Lo spettacolo è teatro zapping, montato come una serie di spezzoni televisivi, una specie di blob, di modo che i passaggi da una stanza all’altra della casa appaiano come i salti col telecomando fra i canali. Più che nuova spettacolarità, è l’invenzione della canguro-scena. L’edonismo martoniano esplode nella rappresentazione della tv commerciale anni Ottanta, acriticamente messa in scena.
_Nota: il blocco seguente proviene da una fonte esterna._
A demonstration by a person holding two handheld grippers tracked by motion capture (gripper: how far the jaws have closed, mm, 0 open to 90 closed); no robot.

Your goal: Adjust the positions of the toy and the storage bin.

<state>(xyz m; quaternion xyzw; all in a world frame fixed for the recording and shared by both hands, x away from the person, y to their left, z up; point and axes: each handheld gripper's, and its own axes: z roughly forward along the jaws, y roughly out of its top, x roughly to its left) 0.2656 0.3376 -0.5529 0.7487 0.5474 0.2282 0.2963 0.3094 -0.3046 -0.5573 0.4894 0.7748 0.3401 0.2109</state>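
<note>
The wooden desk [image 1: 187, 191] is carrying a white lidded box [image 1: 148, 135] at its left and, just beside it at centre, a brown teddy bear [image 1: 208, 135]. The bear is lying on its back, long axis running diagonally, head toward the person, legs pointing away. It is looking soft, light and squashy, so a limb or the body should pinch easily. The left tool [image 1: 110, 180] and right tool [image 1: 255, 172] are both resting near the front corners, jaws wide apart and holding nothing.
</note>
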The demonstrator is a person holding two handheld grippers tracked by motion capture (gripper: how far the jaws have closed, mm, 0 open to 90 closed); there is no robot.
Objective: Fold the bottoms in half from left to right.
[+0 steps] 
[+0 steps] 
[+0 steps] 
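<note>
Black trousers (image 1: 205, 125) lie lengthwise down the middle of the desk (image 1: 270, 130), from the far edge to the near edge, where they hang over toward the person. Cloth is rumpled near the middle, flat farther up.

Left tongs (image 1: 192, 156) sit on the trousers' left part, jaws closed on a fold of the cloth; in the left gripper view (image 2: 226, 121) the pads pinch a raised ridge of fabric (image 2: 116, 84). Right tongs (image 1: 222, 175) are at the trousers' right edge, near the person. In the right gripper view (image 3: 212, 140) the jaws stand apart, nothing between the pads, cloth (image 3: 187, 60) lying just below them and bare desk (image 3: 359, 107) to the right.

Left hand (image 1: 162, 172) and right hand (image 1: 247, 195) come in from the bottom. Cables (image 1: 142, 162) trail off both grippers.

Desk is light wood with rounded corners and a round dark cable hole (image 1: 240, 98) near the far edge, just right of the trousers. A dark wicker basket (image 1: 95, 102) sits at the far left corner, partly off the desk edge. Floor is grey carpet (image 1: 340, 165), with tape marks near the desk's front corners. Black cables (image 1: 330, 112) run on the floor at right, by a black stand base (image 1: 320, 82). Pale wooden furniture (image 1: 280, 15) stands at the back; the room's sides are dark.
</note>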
Fu un decennio tagliato su misura per registi à la page che hanno avuto l’invidiabile abilità di non parlare quasi di nulla nei loro spettacoli ma di far parlare molto dei loro spettacoli. In scena, tre bravi interpreti – Jozef Gjura, Giulia Odetto e Filippo Porro – che fanno tanta danza e tanto movimento ma appunto non devono dire quasi nulla perché la parola, la quale tutto sommato è al centro della nostra civiltà, qui non è prevista.
In locandina si riporta che il riallestimento è curato da Raffaele Di Florio e Anna Redi, nelle note è scritto che “Martone riallestisce lo spettacolo”. Tuttavia l’aspetto più interessante di tutta l’operazione è la lista delle produzioni, coproduzioni, sostegni e collaborazioni che merita di essere riportata integralmente: Fondazione Teatro di Napoli – Teatro Bellini, Fondazione Nazionale della Danza / Aterballetto. Riallestimento nell’ambito del Progetto RIC.CI Reconstruction Italian Contemporary Choreography Anni Ottanta/Novanta (Ideazione e direzione artistica Marinella Guatterini). In coproduzione con Fondazione Ravenna Manifestazioni con il sostegno di Torinodanza festival | Teatro Stabile di Torino – Teatro Nazionale in collaborazione con Amat – Associazione Marchigiana Attività Teatrali / Fondazione Fabbrica Europa per le arti contemporanee / Fondazione Teatro Comunale di Ferrara / Teatro Pubblico Pugliese – Consorzio Regionale per le Arti e la Cultura / Fondazione Toscana Spettacolo onlus / Fondazione Milano – Civica Scuola di Teatro “Paolo Grassi”. Mancano gli Immortali dell’Accademia di Francia, ma non tarderanno.